Reading the World in Numbers: Data Types, Averages, Spread, and Charts

By Pritesh Yadav June 22, 2026 20 min read —

Every day, the world hands you numbers. A weather app says "70% chance of rain." A news site reports the "average salary" in your city. A product page boasts "4.6 stars from 2,000 reviews." A chart on the news shows a line shooting up. These numbers shape what you believe and what you decide. But raw numbers, by themselves, do not speak. You have to learn to read them — and to spot when someone is using them to mislead you.

This chapter assumes you know nothing about statistics. We start from the very bottom: what data even is. Then we learn how to summarize a pile of numbers with a single value (the average), how to describe how "spread out" those numbers are, and finally how to read the most common kind of chart. By the end, you will look at a number in the news and instinctively ask the right questions.

Key takeaway: Statistics is the art of using a small, measurable piece of the world to say something trustworthy about the whole. The skills in this chapter are not just for scientists — they are everyday self-defense against bad numbers.

10.1 What is data, anyway?

Let's start with the most basic word.

Data: Recorded observations about the world. Anything you write down, measure, or count is data — the ages of people in a room, the price of milk each week, the colors of cars in a parking lot.
Variable: A thing that varies from one observation to the next. Age is a variable because different people have different ages. Eye color is a variable. Yesterday's high temperature is a variable.

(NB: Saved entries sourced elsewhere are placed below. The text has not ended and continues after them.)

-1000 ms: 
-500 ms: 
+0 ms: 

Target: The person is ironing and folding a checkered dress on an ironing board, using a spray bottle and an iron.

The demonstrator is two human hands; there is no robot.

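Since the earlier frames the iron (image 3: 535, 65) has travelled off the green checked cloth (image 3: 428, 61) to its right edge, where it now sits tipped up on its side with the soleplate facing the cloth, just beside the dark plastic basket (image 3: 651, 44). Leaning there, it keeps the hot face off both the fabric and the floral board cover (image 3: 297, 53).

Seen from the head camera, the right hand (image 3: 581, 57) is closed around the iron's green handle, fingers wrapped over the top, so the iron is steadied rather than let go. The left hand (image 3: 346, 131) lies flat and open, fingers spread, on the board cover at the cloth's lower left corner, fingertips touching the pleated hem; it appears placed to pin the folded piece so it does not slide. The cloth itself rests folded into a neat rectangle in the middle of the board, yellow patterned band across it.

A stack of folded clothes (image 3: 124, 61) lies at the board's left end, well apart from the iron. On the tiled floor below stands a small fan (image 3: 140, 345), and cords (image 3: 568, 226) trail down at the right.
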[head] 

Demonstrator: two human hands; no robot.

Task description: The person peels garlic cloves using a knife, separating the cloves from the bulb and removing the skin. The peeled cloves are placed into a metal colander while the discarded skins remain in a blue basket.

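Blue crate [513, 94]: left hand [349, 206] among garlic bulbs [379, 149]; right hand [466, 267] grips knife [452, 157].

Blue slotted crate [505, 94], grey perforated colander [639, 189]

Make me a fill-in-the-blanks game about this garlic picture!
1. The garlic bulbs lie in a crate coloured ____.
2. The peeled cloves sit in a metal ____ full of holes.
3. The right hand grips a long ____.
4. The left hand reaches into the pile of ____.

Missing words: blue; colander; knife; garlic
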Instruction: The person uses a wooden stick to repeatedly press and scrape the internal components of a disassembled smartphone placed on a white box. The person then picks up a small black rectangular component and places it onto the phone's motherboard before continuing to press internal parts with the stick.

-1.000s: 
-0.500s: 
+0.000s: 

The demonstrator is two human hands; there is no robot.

The easiest way to picture data is as a spreadsheet. Each row is one thing you observed (one person, one sale, one day). Each column is one variable (their age, their height, how they voted).

        | age | height_cm | favorite_color
--------+-----+-----------+----------------
Asha    |  31 |    165    |   blue
Ben     |  47 |    180    |   green
Carmen  |  22 |    158    |   blue
Dev     |  39 |    172    |   red
        ^      ^           ^
      each column = one variable
   each row = one observation (one person)

The two big kinds of variables

Before you can do anything with a variable, you must know what type it is. This decides which tools you are allowed to use.

Categorical variable: A variable that puts each observation into a category, not a number. Examples: eye color (blue/brown/green), whether someone is a customer (yes/no), country, blood type. You cannot meaningfully add or average these — there is no "average eye color."
Numeric variable: A variable measured as a number, where the size of the number means something. Examples: age, weight, salary, temperature. You can add and average these.

Numeric variables split further into two kinds:

Discrete: Whole counts that can't be split. The number of children in a family (you can have 2 or 3, never 2.4). The number of cars sold.
Continuous: Any value on a scale, including fractions. Height (165.3 cm), weight, time, temperature. Between any two values there's always another possible value.

Common mistake: Treating a category coded as a number like it's a real number. A survey might code "Country" as 1 = USA, 2 = India, 3 = Brazil. If you "average" those codes and get 1.7, that number is meaningless — it is not "1.7 countries." Numbers used as labels are still categories.

10.2 The whole pot vs. the spoonful: population and sample

Here is the deepest idea in all of statistics, and it's surprisingly simple. You almost never get to measure everything. So you measure a piece, and use the piece to talk about the whole.

Population: Everyone (or everything) you actually care about. "All adults in Canada." "Every product our factory makes this year."
Sample: The subset you actually measure. "The 1,000 Canadians we phoned." "The 50 products we pulled off the line to inspect."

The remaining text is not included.